**Work task:** Across the entries below, the lines containing "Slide" should be counted and only their number returned.

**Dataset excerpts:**
+-------+

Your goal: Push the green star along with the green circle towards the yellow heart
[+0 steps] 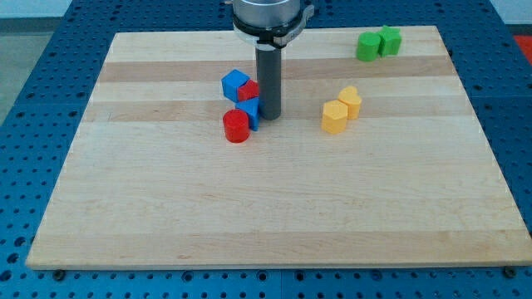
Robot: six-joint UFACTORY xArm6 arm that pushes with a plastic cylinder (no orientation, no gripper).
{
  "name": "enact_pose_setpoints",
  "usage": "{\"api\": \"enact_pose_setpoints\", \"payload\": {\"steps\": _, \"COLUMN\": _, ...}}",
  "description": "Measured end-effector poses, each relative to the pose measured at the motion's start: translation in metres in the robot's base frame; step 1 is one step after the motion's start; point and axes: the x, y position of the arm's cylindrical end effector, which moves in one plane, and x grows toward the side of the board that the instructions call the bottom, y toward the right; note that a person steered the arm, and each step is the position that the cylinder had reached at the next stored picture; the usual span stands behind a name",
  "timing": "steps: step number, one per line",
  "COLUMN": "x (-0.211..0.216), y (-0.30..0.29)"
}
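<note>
Two green blocks sit touching near the view's top right: one on the left and one on the right; which is the star and which the circle I cannot tell. Two yellow blocks stand right of centre: a hexagon-like one and a heart-like one just above and right of it. My tip rests on the board just right of a red and blue cluster, far to the left and below the green blocks.
The cluster by my tip holds a blue cube, a red block behind it, a small blue block and a red cylinder. The wooden board lies on a blue perforated table.
</note>
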Motion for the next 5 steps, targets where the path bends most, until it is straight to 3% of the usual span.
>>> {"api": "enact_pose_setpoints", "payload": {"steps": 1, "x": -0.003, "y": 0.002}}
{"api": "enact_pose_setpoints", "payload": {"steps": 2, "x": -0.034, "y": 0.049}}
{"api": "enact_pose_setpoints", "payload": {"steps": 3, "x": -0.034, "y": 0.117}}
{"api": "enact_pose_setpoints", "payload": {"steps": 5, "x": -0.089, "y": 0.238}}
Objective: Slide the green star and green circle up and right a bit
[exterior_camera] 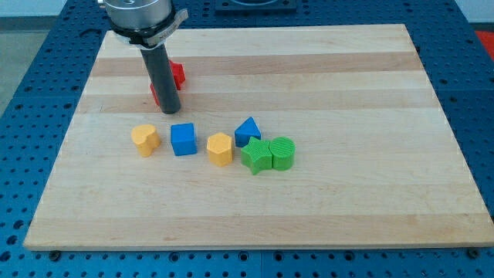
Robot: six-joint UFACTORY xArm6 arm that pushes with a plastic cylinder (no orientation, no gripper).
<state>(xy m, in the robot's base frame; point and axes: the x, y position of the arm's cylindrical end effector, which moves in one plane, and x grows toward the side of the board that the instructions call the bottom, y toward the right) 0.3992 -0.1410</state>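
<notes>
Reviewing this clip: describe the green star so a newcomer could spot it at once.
On the wooden board, find the row of blocks below the middle. At that row's right end two green blocks touch: the green star is the left one, pointed rather than round like the green circle, just below the blue triangle.

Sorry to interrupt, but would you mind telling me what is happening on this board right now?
My tip sits near the view's top left, right in front of the red blocks, touching neither target. The green star and green circle sit side by side, touching, right of centre, with a blue triangle just behind the star. I have yet to reach them to push them up and right.
</notes>
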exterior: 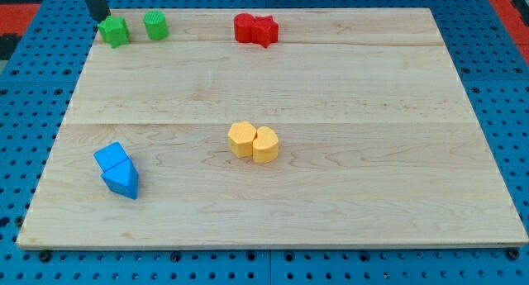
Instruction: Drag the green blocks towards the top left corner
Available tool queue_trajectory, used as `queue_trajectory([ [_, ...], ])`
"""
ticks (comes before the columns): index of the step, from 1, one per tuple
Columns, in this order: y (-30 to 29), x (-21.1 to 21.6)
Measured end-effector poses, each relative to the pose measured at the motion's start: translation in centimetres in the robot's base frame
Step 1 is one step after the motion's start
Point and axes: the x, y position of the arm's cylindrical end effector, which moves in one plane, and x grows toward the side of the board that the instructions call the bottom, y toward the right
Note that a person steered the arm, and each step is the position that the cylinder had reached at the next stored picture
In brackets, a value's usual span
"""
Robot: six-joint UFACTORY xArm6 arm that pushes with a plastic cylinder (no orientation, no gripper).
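Two green blocks sit near the board's top left corner. A green star-like block (114, 30) is at the far left. A green round block (155, 25) is just to its right, a small gap between them. My tip (100, 17) is at the view's top left, just above and left of the star-like green block, close to it or touching it.
Two red blocks (254, 29) sit together at the view's top centre. Two yellow blocks (253, 141) touch in the middle of the wooden board (331, 194). Two blue blocks (117, 169) sit together at the lower left. Blue pegboard surrounds the board.
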Motion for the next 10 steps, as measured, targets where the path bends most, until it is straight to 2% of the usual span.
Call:
queue_trajectory([
  [2,0.7,3.9],
  [3,4.5,3.9],
  [5,5.3,10.6],
  [10,9.4,13.9],
])
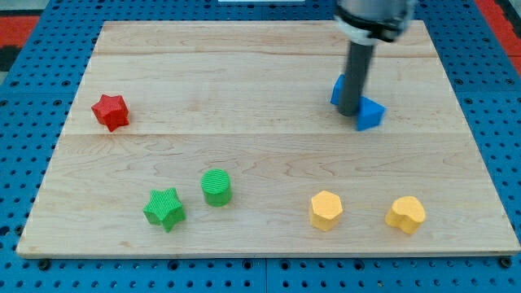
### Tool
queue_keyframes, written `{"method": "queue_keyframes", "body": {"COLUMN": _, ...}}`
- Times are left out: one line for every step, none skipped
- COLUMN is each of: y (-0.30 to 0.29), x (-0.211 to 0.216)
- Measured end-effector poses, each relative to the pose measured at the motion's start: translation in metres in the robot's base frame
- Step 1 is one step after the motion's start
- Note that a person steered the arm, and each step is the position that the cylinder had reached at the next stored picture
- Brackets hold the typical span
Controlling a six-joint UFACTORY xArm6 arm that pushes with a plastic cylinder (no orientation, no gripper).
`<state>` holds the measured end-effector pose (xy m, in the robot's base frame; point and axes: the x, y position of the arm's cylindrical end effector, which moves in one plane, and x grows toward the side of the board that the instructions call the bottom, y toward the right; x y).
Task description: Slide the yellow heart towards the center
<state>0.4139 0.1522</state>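
The yellow heart (405,214) lies near the board's bottom right corner. A yellow hexagon (326,210) lies to its left. My rod comes down from the view's top, and my tip (348,111) rests on the board at the upper right, far above the yellow heart. The tip stands against two blue blocks: one (339,88) partly hidden behind the rod, and a blue one (370,113) just to the tip's right.
A red star (111,111) lies at the left. A green star (164,208) and a green cylinder (216,187) lie at the bottom left. The wooden board (260,155) sits on a blue pegboard surface.
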Motion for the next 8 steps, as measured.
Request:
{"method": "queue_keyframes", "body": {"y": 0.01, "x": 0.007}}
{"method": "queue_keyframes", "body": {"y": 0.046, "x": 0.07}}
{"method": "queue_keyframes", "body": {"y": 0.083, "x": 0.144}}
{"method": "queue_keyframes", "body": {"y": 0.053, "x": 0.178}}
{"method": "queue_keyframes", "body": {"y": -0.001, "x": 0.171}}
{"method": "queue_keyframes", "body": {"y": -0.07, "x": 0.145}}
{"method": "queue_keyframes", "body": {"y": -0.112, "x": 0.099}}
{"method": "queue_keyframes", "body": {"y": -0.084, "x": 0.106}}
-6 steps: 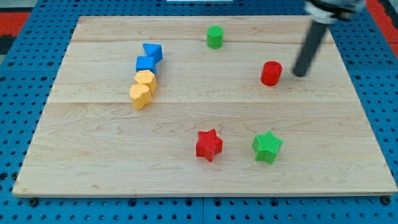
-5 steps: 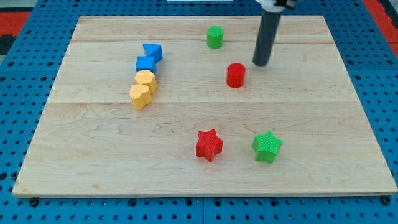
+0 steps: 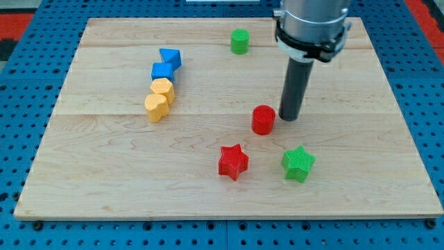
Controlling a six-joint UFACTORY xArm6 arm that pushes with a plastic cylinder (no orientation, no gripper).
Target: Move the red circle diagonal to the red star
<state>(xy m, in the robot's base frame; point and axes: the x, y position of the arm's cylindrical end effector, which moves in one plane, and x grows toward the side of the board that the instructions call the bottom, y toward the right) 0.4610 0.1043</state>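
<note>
The red circle (image 3: 263,119) is a short red cylinder on the wooden board, right of centre. The red star (image 3: 233,162) lies below it and a little to the left. My tip (image 3: 288,117) is just right of the red circle, close beside it, and I cannot tell whether it touches. The rod rises from the tip toward the view's top.
A green star (image 3: 298,164) lies right of the red star. A green cylinder (image 3: 240,42) stands near the board's top edge. Two blue blocks (image 3: 166,64) and two yellow blocks (image 3: 159,98) form a touching line at the left. The board (image 3: 104,180) sits on blue pegboard.
The red circle has moved left and then down toward the red star. My tip has followed it, from the right side of the board to just right of the circle.
</note>
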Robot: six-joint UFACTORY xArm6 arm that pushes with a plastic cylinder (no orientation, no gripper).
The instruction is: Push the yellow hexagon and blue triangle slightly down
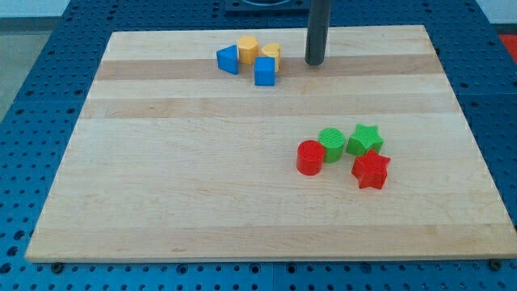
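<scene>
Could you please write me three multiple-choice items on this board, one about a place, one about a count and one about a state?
1. Where is my tip relative to the blue and yellow blocks?
A. to their right in the view
B. to their left
C. below them

2. How many green blocks are on the board?
A. one
B. two
C. three

3. Is my tip touching any block?
A. yes, the red star
B. yes, the blue cube
C. no, it stands apart

Answers:
1 A: my tip stands right of the yellow hexagon and blue triangle.
2 B: a green cylinder and a green star.
3 C: bare board shows between it and the nearest block.
</scene>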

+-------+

**Result of this exercise:** 2